The old Europe of a Brussels dominated inner-core is dead. But the new Europe is yet to be born. In the interim we are feeling all of sorts of morbid symptoms as the new Europe seeks to assert itself. In this process, Britain has to look to natural partners and friends. A major new ally for Britain in the new Europe is Poland. In a few weeks the Polish President, Alexsander Kwasniewksi, is coming on a State Visit. Here are my 10 reasons why the UK and Poland need to link up to help shape the new Europe.
- Because we aren't ostriches. The US national symbol is the Eagle, Russia has the Bear. What animal does Europe want to be? When fighting against terrorism and dealing with the new threat from political and religious extremism Europe should not be an ostrich as some may wish. So calls for a Europe which mean a plumper, fluffier bottom stuck higher in the air with our heads ever deeper in the sand is no good. Britain and Poland know from history that democracy has to be fought for - that's why we are standing shoulder to shoulder in Iraq.
- Because we demand a competitive Europe. The UK lives off international trade and accepts the logic of globalisation with all its problems. That's why we are opening our labour markets to Poland immediately on accession - the only large EU country to do so. Poland in turn has to take advantage of its communist-era legacy to make a leapfrog in technology straight to the latest ways of doing things. A stodgy Europe does neither of us any good. Warsaw and London want a Global EU, not fortress Europe.
- Because as ancient European democracies we both like rules. The UK has long championed international law, because what is the alternative? Poland wants robust European and international rules to help manage its turbulent and still rather sticky relations with its large neighbours.
- Because we believe in ourselves as Sovereign Nations as well as States.
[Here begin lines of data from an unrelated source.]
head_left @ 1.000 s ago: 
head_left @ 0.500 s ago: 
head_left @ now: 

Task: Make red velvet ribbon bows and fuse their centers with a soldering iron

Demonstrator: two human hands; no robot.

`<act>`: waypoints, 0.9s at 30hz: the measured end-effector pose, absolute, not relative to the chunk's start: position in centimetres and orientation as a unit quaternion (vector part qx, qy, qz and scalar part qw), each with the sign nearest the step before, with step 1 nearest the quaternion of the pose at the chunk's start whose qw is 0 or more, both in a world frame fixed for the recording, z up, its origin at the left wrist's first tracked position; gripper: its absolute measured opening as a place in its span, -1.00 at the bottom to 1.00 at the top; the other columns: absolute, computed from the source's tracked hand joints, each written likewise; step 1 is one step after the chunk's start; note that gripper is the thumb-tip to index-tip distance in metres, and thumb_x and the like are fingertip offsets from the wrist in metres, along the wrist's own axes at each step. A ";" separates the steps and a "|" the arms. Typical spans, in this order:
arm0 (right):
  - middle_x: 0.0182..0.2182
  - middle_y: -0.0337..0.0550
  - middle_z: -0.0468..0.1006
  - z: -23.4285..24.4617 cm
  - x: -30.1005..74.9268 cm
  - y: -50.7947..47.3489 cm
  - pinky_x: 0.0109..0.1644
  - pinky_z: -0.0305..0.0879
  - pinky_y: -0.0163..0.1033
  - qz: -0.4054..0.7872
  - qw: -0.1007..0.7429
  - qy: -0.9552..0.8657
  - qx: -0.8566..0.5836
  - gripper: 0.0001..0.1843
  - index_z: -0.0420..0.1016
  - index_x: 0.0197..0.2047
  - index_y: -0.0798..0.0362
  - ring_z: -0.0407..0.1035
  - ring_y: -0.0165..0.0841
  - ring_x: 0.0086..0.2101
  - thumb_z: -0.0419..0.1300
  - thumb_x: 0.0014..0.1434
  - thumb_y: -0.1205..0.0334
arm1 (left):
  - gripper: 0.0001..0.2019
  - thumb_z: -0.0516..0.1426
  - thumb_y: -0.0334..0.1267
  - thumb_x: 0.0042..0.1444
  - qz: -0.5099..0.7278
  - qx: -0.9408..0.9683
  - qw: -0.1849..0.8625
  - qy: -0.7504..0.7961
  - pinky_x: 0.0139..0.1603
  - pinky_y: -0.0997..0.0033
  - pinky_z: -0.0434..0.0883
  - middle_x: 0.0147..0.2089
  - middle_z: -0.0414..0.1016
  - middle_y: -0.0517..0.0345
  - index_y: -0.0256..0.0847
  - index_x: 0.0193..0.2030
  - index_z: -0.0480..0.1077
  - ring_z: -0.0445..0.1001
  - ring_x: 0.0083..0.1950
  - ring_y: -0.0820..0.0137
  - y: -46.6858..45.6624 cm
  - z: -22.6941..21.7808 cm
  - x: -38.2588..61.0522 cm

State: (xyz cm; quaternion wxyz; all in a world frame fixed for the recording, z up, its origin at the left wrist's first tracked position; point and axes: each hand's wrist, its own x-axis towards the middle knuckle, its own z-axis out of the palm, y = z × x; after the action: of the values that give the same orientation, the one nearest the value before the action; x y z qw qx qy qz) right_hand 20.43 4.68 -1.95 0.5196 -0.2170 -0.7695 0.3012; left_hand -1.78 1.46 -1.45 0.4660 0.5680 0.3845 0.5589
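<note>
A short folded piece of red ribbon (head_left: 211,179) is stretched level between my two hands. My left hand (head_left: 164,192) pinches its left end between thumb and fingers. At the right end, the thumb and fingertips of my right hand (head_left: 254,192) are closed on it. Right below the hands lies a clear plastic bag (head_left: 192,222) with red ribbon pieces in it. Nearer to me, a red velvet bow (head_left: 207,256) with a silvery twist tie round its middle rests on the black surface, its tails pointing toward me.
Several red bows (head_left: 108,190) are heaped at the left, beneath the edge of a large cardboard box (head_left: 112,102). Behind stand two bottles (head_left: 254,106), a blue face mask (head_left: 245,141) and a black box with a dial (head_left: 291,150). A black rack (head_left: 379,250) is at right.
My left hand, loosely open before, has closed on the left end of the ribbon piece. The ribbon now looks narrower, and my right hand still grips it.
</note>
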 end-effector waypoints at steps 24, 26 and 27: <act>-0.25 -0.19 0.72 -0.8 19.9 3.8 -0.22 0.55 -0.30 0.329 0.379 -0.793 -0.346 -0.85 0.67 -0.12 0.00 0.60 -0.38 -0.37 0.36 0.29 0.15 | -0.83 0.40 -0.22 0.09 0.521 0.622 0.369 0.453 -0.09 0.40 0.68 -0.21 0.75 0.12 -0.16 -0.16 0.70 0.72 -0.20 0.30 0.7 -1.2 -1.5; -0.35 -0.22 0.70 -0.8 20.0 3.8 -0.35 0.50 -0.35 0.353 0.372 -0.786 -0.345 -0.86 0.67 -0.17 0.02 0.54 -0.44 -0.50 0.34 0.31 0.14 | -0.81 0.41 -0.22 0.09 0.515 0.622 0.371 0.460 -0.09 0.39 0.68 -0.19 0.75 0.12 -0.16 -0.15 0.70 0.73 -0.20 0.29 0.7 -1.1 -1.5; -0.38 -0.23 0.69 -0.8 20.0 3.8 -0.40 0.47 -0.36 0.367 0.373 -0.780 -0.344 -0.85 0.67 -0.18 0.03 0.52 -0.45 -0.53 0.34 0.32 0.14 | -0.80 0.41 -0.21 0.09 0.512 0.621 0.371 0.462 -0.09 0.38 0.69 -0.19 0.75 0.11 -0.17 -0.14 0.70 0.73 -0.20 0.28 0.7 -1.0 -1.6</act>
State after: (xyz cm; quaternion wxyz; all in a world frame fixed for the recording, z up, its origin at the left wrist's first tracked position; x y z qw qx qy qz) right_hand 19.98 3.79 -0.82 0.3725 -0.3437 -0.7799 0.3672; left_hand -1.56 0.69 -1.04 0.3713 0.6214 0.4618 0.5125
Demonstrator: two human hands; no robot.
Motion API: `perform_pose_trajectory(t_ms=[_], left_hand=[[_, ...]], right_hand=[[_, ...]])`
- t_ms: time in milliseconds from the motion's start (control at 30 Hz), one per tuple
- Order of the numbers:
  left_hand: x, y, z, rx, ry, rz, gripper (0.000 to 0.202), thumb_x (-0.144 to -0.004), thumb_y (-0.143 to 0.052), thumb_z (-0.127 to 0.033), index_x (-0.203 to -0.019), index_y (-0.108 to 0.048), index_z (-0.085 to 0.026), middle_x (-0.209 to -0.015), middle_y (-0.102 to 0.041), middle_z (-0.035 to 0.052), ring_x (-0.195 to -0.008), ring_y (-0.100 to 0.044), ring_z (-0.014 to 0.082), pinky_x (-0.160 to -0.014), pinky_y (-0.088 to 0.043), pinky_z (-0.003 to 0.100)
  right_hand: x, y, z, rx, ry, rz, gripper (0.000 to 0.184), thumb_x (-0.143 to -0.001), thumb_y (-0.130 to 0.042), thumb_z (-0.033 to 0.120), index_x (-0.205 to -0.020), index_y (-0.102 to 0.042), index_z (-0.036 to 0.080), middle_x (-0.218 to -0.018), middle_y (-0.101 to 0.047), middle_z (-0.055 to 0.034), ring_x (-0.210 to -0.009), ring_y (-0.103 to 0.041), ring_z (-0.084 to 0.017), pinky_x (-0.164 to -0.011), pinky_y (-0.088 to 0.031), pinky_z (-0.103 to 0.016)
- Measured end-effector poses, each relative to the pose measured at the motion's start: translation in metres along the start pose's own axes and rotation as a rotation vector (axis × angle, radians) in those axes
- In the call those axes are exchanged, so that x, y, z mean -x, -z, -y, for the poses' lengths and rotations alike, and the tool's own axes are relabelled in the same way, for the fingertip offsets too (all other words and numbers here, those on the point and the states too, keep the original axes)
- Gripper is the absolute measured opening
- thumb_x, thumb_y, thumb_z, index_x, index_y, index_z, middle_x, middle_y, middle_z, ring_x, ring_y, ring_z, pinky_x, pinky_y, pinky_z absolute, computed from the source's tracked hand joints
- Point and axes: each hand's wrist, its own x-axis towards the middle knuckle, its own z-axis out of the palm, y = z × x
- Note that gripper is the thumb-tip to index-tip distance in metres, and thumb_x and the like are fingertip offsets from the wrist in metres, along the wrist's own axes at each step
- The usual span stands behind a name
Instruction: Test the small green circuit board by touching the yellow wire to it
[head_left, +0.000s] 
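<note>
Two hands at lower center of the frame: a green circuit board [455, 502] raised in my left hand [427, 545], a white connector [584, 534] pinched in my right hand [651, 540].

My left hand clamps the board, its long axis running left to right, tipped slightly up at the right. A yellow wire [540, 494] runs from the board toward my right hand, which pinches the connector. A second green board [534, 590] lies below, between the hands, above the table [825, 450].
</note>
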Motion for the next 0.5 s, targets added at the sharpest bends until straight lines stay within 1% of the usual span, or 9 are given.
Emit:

The performance of the classic patriotic Polish opera The Haunted Manor at Sadlers Wells in April brings to London for the first time ever a professional production of this marvelous work. It was composed at a time when Poland did not exist on the map but existed in spirit and determination. We do not want - and even if we did our peoples will not accept - unaccountable dictats from Brussels. We want the EU to get this balance right for the sake of its legitimacy. This does not mean being Little Englanders or Little Poles. It means tough bargaining and hard-fought compromises - we both are good at that.
- Because we both insist on the Atlantic Dimension for Europe. Our histories are intertwined with that of the US. We like their can-do approach. We like their tough talking, and we like talking back toughly in reply - that's what friends are for. A Europe setting itself up as a rival power to the US is doomed to make a total fool of itself.
- Because we have the confidence to think strategically. Neither of us see joining modern Europe as a game where you enter the door then throw away the key so that no-one else can come in. Poland looks to the East, rightly - a Europe without Belarus/Ukraine -and Russia too in some way - is a Europe with unfinished business. Britain has constantly argued for a reformed Turkey and a stabilised Balkans joining the European family, even if that makes life even more complicated, the gain in stabilisation and civilisation is worth it. The Poles share out thinking on Turkey and the Balkans.
- Because we like Foreign Policy. We do not see it as all about drafting a long declaration followed by an even longer lunch. The task is not to analyse the world but to change it for the better. The UK and Poland can do a lot together in promoting human rights and reform agendas around the planet. Not least because our collective experience will make us more effective.
- Because we get along. Britain traditionally only had permanent interests, not permanent friends. In the new Europe, making and keeping friends is important. Poles and Brits get down to business and are prepared to share confidences. Senior UK experts coming to Warsaw regularly comment that they hear more good sense and impressively subtle analysis there. Our growing common agenda on security questions is impressive - a relationship of trust in these sensitive areas is the true test of a modern partnership in a terrorism-threatened world.
- Because we have a shared history experienced by ordinary people. Polish and British airmen have just celebrated the 60th anniversary of the Great Escape and memories of Arnhem and Cassino are imperishable. Britain is home to Polonia – the Polish Community living outside Poland and English is Poland’s second language. We championed Poland's accession to the EU at a time when old Brussels hands were very stuffy about letting in what was a populous and relatively poor nation.
- Finally, because we are doomed to play each other on the road to the football World Cup. Once again we have been drawn in the same group for the qualifying round later this year.
But both nations switch their support to the other once the score is settled. Poles and Brits hold up the Western and Eastern ends of the new Europe and want the new Europe to be a friend and partner of the United States. This is good news for both nations in what is becoming an increasingly difficult 21st century.